In its reply comments, AT&T took dead aim at comments by XO and NextLink that suggested that, in drawing international comparisons, the FCC should focus particular attention on countries that have implemented broadband unbundling regimes, and also calling on the agency to collect data from broadband providers. Both are counter to the broadband act, AT&T said.
“In directing the Commission to make international comparisons, Congress did not want the Commission to focus myopically on countries that have pursued aggressive unbundling policies,” AT&T said. “To the contrary, Congress instructed the Commission to examine a wide variety of technical, economic, demographic, regulatory and other factors that may affect broadband deployment.” AT&T said nothing in the BDIA could be read as requiring the FCC to acquire more data from carriers. “XO makes no attempt to demonstrate otherwise and its argument should be seen -- and rejected - for what it is: a brazen attempt to hijack the consumer survey section of the BDIA to serve its own regulatory agenda with respect to a pending CLEC petition regarding the Commission’s rules for the retirement of copper loops.”
Heather Gold, senior vice president at XO, told us the AT&T comments were “disingenuous.” AT&T slams her company for making a filing that was self serving, Gold said. “Has AT&T ever filed something that didn’t support its own interests? … It is appropriate to look at all these things because we're trying to look at our standing versus the rest of the world. We know other countries use copper extensively for high speed access to broadband. It is specious.”
In its replies, Verizon agreed with AT&T that there’s “no legitimate basis to subject carriers to additional reporting requirements, as XO/Nextlink requests.” Verizon said most commenters agree that making international comparisons is a tough assignment. The record “shows that the task of obtaining reliable and consistent data for the many foreign countries (and communities within those countries) that the Commission is required to study will not be easy,” the carrier said. “Existing sources of international broadband data, such as those compiled by the Organization for Economic Co-operation and Development, perhaps are a starting point, but ultimately are inadequate for the task at hand.”
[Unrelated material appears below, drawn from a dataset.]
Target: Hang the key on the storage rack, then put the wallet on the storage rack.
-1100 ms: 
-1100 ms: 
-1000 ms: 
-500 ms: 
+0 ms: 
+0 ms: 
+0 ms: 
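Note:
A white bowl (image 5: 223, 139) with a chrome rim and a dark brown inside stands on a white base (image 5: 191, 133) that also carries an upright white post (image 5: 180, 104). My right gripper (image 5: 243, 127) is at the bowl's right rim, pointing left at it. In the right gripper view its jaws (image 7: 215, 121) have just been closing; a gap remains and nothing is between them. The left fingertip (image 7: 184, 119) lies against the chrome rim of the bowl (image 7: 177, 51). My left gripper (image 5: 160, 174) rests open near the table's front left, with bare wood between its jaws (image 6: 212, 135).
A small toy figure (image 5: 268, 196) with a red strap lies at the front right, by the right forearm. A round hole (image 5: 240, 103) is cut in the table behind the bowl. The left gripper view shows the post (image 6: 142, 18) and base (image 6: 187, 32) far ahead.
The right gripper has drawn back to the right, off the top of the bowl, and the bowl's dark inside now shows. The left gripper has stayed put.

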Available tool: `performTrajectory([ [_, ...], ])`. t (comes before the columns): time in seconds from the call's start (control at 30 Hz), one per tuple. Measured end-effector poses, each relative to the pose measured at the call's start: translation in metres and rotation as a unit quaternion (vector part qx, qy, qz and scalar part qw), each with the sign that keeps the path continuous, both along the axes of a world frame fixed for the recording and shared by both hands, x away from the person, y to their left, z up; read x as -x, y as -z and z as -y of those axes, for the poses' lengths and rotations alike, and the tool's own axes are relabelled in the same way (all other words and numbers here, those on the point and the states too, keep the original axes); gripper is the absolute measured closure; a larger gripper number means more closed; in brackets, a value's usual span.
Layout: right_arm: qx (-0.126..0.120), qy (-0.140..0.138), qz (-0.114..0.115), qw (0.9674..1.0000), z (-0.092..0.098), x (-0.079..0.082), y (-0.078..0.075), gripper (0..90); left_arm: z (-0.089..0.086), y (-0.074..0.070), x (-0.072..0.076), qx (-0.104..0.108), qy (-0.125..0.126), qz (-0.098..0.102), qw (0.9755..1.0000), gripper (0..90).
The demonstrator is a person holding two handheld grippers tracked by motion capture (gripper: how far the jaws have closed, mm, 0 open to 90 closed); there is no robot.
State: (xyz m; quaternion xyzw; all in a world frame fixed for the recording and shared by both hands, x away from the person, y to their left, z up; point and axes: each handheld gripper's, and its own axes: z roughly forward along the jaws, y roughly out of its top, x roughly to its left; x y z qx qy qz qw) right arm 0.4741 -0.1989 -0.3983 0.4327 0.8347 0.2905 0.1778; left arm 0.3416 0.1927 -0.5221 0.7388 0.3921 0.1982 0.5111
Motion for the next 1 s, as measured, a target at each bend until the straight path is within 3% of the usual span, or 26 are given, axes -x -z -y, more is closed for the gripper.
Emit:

NCTA had similar advice on the difficulty of making comparisons. “Simply identifying the extent to which broadband service is available to households (the rate of deployment) and the extent to which households choose to purchase broadband service (the rate of penetration) will not be sufficient,” the cable group said. “Nor will simply measuring and comparing transmission speeds and prices. The Commission must also take into account such variables as: market structures, the number of competitors, the number of facilities-based providers, the types of technologies deployed by such providers, the applications and services those technologies enable, the regulatory model under which broadband service capability is provided, the types of applications and services used, business and residential use of such services, and other media available to consumers.”